Namely how do I conclude from
$$\det (X+iY)\ne 0$$ that $$\det \pmatrix{X& Y \cr -Y& X}\ne 0\,?$$

 A: This is immediate from the fact that your embedding is a ring homomorphism.  If $X+iY$ is invertible with inverse $U+iV$, then $\begin{pmatrix}U & V \\ -V & U\end{pmatrix}$ is inverse to $\begin{pmatrix}X & Y \\ -Y & X\end{pmatrix}$, and in particular $\begin{pmatrix}X & Y \\ -Y & X\end{pmatrix}$ is invertible.
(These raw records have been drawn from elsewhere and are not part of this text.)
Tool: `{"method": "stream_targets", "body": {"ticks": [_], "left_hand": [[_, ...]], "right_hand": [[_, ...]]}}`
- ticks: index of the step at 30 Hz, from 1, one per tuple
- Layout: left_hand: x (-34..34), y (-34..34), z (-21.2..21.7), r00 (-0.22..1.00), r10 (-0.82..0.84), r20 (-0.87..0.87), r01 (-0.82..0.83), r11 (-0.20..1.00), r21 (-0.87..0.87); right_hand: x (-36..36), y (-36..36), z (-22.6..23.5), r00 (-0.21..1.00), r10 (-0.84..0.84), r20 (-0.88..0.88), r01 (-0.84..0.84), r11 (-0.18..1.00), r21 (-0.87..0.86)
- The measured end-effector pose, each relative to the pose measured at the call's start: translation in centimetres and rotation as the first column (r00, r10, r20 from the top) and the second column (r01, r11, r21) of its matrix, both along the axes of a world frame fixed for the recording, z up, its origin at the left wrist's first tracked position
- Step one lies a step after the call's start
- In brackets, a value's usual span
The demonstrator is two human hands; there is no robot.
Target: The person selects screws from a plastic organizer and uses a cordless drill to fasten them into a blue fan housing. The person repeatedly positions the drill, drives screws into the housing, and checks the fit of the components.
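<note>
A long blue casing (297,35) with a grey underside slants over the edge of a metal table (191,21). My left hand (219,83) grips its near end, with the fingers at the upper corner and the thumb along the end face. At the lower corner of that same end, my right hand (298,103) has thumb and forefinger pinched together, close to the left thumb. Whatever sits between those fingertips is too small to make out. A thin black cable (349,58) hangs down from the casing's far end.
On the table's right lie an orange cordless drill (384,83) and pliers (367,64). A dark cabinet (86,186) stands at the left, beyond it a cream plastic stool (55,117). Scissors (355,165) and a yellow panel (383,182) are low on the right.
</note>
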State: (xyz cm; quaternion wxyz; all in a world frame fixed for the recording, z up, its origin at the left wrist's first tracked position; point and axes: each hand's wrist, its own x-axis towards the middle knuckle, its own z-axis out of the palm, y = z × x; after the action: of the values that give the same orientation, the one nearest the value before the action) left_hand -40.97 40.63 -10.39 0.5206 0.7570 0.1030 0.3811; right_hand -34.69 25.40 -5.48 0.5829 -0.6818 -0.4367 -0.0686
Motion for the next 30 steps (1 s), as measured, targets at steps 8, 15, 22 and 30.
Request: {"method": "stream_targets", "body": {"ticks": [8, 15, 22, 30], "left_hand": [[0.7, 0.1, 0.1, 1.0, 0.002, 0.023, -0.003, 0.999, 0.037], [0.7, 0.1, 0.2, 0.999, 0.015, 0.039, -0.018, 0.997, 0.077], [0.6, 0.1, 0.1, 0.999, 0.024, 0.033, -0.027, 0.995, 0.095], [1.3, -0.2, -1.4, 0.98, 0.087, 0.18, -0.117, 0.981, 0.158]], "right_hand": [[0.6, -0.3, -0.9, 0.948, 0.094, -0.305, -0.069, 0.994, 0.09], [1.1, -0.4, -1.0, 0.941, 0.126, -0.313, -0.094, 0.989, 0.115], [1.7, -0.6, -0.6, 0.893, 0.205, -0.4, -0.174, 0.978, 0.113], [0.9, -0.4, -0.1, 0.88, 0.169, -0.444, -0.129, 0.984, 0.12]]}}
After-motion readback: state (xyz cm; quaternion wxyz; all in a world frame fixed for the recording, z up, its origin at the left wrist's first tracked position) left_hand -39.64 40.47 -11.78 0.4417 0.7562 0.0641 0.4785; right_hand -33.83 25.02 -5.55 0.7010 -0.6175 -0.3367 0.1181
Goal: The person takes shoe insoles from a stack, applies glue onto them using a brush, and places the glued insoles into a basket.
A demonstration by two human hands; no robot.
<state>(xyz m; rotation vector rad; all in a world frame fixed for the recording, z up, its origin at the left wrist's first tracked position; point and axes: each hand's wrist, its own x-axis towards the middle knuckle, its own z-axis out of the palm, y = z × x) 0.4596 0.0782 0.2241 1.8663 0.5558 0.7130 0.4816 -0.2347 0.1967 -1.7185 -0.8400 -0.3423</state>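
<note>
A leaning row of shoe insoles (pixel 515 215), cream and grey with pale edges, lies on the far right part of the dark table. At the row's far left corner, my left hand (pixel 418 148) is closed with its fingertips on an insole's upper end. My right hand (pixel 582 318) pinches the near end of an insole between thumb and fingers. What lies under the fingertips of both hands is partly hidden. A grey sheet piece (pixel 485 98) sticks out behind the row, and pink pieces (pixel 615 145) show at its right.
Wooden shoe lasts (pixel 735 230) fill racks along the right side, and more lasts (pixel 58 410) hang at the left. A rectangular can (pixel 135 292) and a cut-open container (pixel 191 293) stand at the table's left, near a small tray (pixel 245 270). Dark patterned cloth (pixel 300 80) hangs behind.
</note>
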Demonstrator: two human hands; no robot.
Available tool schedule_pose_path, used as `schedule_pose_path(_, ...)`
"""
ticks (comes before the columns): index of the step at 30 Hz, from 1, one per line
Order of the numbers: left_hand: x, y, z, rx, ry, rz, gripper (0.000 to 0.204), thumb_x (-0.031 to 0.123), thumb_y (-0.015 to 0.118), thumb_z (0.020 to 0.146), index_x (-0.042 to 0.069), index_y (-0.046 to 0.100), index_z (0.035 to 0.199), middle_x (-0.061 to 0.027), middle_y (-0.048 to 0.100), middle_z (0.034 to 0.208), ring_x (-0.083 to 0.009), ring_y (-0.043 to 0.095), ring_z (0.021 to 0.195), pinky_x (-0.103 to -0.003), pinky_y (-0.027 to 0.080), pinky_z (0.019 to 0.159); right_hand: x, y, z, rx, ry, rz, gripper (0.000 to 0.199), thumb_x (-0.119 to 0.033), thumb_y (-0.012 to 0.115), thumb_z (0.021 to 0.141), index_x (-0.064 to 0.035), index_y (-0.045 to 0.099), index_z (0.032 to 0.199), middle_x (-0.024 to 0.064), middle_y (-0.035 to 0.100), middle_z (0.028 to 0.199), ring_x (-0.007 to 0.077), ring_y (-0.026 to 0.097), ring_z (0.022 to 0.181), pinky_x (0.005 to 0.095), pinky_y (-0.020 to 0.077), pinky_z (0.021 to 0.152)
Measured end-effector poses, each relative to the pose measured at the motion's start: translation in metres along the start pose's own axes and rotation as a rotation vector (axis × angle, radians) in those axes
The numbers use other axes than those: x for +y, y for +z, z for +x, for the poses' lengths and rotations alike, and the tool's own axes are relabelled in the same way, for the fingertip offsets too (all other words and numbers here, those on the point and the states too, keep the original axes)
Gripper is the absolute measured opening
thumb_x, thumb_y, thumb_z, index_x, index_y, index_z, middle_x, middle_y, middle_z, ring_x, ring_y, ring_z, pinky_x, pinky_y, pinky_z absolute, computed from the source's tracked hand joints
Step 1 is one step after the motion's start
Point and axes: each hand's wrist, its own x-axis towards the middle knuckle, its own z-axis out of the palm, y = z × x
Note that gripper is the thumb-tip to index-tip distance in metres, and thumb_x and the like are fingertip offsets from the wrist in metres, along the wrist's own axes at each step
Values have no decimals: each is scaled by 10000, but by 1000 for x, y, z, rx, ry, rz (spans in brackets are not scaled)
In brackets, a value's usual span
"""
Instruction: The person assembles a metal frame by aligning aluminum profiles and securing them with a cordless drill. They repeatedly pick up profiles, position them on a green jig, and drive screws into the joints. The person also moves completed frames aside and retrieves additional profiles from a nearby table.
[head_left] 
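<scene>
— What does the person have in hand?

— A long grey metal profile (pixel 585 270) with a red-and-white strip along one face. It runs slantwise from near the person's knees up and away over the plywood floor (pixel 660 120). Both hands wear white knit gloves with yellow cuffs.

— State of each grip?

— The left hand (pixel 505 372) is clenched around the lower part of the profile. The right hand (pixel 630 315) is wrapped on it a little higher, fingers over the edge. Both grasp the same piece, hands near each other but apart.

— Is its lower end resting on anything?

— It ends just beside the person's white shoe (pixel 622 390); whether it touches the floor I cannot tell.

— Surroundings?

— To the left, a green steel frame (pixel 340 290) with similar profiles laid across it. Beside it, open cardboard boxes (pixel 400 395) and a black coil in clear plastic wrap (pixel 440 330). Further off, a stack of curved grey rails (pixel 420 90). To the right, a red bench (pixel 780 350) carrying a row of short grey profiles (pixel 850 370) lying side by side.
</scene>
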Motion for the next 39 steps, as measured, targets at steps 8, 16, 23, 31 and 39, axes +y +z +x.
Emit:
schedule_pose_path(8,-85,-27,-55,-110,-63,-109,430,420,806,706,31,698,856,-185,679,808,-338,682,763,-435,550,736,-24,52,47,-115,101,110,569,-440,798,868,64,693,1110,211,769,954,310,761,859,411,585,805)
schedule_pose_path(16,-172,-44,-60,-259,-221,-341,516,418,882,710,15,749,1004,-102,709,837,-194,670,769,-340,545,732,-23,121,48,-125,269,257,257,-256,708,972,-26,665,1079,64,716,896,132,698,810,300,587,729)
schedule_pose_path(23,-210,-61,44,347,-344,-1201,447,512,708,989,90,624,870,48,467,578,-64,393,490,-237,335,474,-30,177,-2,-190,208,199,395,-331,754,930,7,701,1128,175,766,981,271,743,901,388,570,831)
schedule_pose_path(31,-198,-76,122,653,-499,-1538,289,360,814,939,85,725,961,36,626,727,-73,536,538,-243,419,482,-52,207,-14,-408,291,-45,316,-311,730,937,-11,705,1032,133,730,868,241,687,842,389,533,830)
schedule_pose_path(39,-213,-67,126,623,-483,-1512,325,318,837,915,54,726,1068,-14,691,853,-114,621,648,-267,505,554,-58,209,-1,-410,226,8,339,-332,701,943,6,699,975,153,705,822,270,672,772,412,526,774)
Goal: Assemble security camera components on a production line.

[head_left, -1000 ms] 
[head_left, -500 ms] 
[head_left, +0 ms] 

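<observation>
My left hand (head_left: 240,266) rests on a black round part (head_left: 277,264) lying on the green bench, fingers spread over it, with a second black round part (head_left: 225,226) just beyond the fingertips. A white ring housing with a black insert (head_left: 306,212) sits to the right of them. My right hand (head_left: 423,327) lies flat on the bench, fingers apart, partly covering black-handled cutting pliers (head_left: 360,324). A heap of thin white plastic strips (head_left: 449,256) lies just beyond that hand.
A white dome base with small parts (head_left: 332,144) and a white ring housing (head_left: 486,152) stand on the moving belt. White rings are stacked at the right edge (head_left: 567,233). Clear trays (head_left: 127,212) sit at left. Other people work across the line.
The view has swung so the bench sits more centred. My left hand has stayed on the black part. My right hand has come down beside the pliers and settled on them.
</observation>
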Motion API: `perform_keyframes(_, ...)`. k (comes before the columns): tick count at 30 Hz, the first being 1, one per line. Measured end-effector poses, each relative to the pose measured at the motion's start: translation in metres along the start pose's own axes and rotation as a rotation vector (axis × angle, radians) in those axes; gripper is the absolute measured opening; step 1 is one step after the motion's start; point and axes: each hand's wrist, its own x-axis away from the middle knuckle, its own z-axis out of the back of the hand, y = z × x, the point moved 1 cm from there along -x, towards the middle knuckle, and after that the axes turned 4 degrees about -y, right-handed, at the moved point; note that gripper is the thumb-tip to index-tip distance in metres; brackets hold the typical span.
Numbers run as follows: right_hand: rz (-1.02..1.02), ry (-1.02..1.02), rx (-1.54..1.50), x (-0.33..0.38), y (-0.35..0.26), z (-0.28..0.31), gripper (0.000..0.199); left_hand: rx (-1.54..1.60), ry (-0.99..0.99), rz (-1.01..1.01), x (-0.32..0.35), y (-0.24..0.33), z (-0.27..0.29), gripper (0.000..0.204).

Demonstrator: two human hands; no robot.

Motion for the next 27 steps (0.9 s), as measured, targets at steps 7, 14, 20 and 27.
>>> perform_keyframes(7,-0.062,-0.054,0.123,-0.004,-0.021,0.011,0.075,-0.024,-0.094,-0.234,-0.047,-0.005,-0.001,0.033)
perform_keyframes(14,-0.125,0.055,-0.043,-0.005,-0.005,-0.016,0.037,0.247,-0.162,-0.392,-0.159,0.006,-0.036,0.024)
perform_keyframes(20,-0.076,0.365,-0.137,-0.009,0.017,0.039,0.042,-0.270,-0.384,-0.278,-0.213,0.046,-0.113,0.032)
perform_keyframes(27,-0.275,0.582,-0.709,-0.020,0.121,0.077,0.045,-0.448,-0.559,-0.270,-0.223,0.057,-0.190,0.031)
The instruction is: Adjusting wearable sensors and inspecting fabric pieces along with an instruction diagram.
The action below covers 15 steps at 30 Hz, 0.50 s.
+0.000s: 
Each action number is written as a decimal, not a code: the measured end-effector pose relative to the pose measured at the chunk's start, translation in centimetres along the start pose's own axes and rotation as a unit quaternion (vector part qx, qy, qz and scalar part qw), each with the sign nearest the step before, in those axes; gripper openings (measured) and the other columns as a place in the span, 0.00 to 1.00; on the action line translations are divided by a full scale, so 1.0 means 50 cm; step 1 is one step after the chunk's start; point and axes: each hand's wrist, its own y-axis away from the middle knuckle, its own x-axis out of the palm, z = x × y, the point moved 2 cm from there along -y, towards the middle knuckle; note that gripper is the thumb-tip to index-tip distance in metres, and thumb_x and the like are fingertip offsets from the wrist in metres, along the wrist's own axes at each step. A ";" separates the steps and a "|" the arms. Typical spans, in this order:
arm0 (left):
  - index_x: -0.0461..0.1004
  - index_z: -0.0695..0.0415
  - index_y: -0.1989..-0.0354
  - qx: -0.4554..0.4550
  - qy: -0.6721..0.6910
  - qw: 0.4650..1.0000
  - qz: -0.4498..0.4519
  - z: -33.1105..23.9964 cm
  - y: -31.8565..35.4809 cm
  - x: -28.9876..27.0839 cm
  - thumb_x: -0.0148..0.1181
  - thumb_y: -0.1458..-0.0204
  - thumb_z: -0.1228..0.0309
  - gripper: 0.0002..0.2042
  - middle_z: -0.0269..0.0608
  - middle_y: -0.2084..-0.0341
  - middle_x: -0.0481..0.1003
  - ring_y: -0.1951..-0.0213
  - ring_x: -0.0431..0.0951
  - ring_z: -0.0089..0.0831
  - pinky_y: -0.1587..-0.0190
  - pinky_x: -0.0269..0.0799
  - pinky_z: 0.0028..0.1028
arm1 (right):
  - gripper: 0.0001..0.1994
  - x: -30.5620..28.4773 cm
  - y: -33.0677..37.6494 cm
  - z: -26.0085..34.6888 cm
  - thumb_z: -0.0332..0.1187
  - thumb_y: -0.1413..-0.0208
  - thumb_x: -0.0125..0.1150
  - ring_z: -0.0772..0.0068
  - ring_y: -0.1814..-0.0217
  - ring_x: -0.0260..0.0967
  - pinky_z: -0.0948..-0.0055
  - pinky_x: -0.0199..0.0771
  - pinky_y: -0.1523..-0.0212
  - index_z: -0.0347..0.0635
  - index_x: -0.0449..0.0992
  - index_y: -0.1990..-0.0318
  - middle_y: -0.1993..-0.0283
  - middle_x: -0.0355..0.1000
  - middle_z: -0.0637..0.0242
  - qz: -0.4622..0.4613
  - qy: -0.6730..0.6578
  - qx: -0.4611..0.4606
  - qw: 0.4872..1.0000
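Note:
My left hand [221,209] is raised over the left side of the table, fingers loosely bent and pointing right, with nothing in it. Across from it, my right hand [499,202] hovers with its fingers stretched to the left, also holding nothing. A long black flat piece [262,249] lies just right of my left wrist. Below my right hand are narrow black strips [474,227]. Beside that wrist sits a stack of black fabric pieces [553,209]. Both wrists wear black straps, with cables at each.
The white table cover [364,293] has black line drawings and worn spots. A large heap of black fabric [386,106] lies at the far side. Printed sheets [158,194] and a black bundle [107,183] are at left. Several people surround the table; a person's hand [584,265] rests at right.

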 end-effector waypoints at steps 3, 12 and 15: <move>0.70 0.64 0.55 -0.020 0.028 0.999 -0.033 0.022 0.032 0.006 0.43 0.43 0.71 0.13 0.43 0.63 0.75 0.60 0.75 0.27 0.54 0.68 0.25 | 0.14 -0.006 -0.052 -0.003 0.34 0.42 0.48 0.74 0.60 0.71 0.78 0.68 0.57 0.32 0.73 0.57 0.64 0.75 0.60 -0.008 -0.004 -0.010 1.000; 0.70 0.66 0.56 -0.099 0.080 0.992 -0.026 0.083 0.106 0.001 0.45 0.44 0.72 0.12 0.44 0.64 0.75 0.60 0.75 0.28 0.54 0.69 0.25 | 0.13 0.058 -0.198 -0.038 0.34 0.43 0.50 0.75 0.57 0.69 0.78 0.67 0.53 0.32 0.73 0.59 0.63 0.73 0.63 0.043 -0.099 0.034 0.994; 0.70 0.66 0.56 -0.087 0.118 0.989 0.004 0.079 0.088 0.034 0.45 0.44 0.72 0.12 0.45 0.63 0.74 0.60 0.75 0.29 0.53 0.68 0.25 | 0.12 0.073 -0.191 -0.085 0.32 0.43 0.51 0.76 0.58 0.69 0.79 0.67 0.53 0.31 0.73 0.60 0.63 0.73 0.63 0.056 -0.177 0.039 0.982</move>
A: Let $I$ be the identity matrix with the same dimension as that of $X$ and $Y$.  Note also that
$$\begin{bmatrix}\vphantom{\frac{1}{\sqrt{2}}}X&Y\\-Y&\vphantom{\frac{1}{\sqrt{2}}}X\end{bmatrix}=\begin{bmatrix}\frac{1}{\sqrt{2}}I&-\frac{\text{i}}{\sqrt{2}}I
\\
-\frac{\text{i}}{\sqrt{2}}I&\frac{1}{\sqrt{2}}I\end{bmatrix}\,\begin{bmatrix}\vphantom{\frac{1}{\sqrt{2}}}X-Y\text{i}&0\\0&\vphantom{\frac{1}{\sqrt{2}}}X+Y\text{i}\end{bmatrix}\,\begin{bmatrix}\frac{1}{\sqrt{2}}I&+\frac{\text{i}}{\sqrt{2}}I
\\
+\frac{\text{i}}{\sqrt{2}}I&\frac{1}{\sqrt{2}}I\end{bmatrix}\,.$$
The matrix $J:=\begin{bmatrix}\frac{1}{\sqrt{2}}I&-\frac{\text{i}}{\sqrt{2}}I
\\
-\frac{\text{i}}{\sqrt{2}}I&\frac{1}{\sqrt{2}}I\end{bmatrix}$ has determinant $1$ because
$$\begin{align}\det(J)&=\det\begin{bmatrix}\frac{1}{\sqrt{2}}I&-\frac{\text{i}}{\sqrt{2}}I
\\
0&\frac{1}{\sqrt{2}}I+\frac{1}{\sqrt{2}}I\end{bmatrix}\quad\text{(adding $\text{i}$ times the first row to the second row})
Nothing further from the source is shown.